Identify the line that contains "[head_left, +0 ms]" in the material. Output it and every line after it, unchanged, through the end.

····················

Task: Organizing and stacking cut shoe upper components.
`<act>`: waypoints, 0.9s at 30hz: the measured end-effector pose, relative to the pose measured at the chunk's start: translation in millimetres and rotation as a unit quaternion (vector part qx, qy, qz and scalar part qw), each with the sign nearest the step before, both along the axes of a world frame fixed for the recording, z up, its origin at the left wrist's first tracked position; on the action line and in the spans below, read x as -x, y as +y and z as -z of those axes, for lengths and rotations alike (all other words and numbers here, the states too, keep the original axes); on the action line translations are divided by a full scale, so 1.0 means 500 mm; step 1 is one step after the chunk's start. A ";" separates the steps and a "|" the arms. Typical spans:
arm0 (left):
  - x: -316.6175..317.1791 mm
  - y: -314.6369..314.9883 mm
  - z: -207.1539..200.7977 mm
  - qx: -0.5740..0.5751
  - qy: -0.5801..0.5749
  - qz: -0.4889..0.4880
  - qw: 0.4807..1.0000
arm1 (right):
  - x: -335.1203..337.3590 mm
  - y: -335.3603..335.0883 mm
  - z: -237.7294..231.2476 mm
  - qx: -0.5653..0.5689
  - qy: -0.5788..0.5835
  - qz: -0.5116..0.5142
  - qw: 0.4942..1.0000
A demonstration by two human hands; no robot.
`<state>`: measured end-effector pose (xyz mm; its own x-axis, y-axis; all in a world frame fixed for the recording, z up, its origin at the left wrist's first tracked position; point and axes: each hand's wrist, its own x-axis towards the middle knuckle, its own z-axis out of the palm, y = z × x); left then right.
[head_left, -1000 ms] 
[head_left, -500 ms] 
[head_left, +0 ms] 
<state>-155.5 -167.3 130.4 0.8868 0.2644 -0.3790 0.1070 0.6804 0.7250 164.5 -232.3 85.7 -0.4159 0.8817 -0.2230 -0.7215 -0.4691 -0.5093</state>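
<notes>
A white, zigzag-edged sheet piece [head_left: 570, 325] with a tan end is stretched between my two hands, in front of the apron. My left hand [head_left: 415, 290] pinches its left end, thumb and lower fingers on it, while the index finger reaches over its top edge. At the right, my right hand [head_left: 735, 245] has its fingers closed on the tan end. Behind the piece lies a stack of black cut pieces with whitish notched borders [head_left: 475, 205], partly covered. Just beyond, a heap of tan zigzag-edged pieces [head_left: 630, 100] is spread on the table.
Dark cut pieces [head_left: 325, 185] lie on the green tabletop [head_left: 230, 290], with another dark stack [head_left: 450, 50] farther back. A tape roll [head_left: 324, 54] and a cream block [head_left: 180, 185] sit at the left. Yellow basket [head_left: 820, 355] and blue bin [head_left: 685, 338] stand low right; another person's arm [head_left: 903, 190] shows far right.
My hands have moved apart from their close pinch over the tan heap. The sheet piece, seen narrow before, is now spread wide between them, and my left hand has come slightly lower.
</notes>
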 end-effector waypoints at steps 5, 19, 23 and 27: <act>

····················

## [Exercise response]
[head_left, +0 ms] 
<state>-155.5 -167.3 130.4 0.8868 0.2644 -0.3790 0.1070 0.6804 0.7250 164.5 -232.3 85.7 -0.4159 0.8817 -0.2230 -0.7215 -0.4691 -0.5093</state>
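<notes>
A white, zigzag-edged sheet piece [head_left: 570, 325] with a tan end is stretched between my two hands, in front of the apron. My left hand [head_left: 415, 290] pinches its left end, thumb and lower fingers on it, while the index finger reaches over its top edge. At the right, my right hand [head_left: 735, 245] has its fingers closed on the tan end. Behind the piece lies a stack of black cut pieces with whitish notched borders [head_left: 475, 205], partly covered. Just beyond, a heap of tan zigzag-edged pieces [head_left: 630, 100] is spread on the table.
Dark cut pieces [head_left: 325, 185] lie on the green tabletop [head_left: 230, 290], with another dark stack [head_left: 450, 50] farther back. A tape roll [head_left: 324, 54] and a cream block [head_left: 180, 185] sit at the left. Yellow basket [head_left: 820, 355] and blue bin [head_left: 685, 338] stand low right; another person's arm [head_left: 903, 190] shows far right.
My hands have moved apart from their close pinch over the tan heap. The sheet piece, seen narrow before, is now spread wide between them, and my left hand has come slightly lower.
</notes>
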 end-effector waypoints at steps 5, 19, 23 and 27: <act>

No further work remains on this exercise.